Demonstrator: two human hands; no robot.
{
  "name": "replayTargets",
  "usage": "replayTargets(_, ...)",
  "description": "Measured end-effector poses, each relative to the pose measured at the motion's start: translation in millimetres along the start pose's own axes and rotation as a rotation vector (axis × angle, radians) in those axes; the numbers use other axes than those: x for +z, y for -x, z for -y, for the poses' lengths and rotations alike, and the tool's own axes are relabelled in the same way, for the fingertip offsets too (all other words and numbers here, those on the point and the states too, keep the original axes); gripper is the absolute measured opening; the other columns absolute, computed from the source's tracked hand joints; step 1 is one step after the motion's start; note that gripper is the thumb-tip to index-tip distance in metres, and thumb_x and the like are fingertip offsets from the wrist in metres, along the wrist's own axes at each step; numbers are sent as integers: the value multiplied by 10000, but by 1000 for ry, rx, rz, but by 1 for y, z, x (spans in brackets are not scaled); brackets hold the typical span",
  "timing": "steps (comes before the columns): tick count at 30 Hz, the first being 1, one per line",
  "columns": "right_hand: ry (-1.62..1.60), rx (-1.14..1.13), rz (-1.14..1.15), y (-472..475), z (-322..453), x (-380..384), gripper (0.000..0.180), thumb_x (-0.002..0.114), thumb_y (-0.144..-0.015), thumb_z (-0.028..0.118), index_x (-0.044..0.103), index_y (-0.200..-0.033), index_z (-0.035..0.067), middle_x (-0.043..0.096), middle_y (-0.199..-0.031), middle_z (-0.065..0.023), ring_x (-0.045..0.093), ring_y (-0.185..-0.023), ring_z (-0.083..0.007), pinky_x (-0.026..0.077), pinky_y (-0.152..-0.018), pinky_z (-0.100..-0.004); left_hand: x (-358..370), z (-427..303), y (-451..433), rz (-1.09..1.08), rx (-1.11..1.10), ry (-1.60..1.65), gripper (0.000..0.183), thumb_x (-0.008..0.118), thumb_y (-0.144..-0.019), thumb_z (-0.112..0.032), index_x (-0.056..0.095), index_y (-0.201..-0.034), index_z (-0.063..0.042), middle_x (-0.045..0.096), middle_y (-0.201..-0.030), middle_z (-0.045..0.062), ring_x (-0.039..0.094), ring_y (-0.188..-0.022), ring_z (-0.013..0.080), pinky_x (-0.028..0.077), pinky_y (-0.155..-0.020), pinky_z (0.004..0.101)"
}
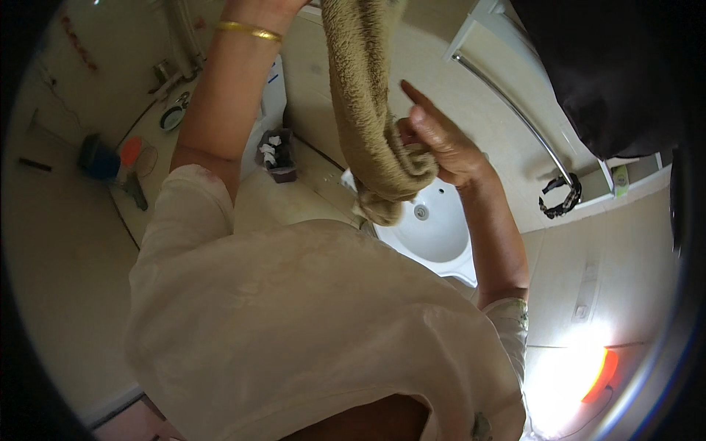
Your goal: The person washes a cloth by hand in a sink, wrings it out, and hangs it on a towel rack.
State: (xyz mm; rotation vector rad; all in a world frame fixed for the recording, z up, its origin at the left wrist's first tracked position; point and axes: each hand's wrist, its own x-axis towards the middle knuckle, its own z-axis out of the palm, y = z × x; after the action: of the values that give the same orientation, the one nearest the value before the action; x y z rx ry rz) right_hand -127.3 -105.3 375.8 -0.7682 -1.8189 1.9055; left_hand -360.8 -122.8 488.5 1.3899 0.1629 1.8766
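Note:
A long olive-brown plush towel (358, 99) hangs from the top edge, bunched and folded at its lower end. My right hand (444, 143) is at the right side of this fold, with its lower fingers curled against the cloth; the index finger points up and away, and the thumb is raised. Only the heel of my left hand (270, 5) shows at the top edge, above a gold-coloured bracelet (249, 30); its fingers are out of view. Below and behind the towel is a white washbasin (436, 237) with a round metal drain (421, 212), partly covered by the cloth and my right arm.
A small bin (284, 174) with crumpled tissue stands left of the basin. A curved metal rail (513, 110) and a white shelf (634, 190) are on the right, near a dark hanging cloth (612, 82). A blue bucket (99, 157) is far left. An orange-edged bright lamp (601, 375) glows lower right.

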Motion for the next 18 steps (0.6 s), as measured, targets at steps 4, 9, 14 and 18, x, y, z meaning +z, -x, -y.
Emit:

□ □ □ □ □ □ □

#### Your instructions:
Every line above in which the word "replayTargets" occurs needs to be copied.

#### Response to the task:
  "name": "replayTargets",
  "usage": "replayTargets(_, ...)",

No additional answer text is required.